Arbeitswelt und physische Fitness
In der beruflichen Anwendung zeigen Untersuchungen der BFH, dass generative KI zwar entlasten kann, gleichzeitig aber sogenannten „Technostress“ erzeugt. Hier wird das Konzept „Still in the Loop“ empfohlen, bei dem der Mensch weiterhin die Verantwortung trägt und Ergebnisse aktiv prüfen muss.
Eine Soziologin der FAU weist darauf hin, dass die beobachtete Belastung oft weniger durch die KI selbst, sondern durch das dahinterstehende Profitstreben in Unternehmen verursacht werde.
Auch im Bereich der physischen Fitness wird KI verstärkt zur Bewegungsanalyse eingesetzt. Forschungen der Universität Wien zeigen, dass Smartphone-Apps bereits eine Genauigkeit erreichen, die nahe an Laborniveaus heranreicht.

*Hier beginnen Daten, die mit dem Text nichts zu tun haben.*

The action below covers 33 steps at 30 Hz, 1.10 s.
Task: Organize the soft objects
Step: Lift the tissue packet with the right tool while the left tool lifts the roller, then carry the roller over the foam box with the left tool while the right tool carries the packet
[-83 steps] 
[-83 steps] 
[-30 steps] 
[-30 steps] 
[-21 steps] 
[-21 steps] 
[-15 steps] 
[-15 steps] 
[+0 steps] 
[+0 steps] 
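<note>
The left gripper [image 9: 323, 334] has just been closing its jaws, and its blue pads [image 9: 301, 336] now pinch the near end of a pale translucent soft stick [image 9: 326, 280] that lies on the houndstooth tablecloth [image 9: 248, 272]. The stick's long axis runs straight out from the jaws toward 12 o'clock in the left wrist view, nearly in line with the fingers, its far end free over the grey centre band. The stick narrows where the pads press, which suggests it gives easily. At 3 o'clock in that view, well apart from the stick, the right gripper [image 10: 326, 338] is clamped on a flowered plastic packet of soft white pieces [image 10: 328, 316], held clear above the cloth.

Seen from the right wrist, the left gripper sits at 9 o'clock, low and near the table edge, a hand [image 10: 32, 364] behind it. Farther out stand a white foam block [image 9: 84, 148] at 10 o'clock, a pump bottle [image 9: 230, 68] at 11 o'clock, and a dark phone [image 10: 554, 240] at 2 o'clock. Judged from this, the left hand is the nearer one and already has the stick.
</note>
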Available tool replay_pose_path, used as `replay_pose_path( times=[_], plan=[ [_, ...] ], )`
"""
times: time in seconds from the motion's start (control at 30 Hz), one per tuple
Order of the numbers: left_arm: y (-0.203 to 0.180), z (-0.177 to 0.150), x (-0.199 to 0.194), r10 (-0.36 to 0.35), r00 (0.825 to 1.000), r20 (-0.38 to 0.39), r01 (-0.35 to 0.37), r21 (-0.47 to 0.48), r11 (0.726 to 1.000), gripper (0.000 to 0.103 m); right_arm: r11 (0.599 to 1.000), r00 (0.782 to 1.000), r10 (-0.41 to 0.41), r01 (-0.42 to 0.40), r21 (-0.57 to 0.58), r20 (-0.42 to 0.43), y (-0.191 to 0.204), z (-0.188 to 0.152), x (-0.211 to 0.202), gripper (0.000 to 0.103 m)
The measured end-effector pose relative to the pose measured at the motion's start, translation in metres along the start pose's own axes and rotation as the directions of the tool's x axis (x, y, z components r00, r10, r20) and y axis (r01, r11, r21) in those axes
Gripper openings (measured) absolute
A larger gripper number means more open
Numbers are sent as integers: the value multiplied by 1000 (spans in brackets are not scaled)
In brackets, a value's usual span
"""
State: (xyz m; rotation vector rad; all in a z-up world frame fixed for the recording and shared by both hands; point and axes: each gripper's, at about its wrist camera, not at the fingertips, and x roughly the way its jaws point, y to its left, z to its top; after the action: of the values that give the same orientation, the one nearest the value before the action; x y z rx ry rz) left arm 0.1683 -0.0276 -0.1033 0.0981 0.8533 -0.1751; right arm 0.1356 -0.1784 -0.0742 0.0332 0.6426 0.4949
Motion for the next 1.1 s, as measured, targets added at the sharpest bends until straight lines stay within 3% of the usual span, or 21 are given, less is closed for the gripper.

Dennoch stoßen diese Systeme bei ungünstigen Lichtverhältnissen oder komplexen Datenmustern an ihre Grenzen. Sportwissenschaftler raten daher dazu, KI-basierte Pläne durch professionelle Leistungsdiagnostik zu ergänzen, da automatisierte Systeme individuelle physiologische Grenzen oft nicht vollständig erfassen können.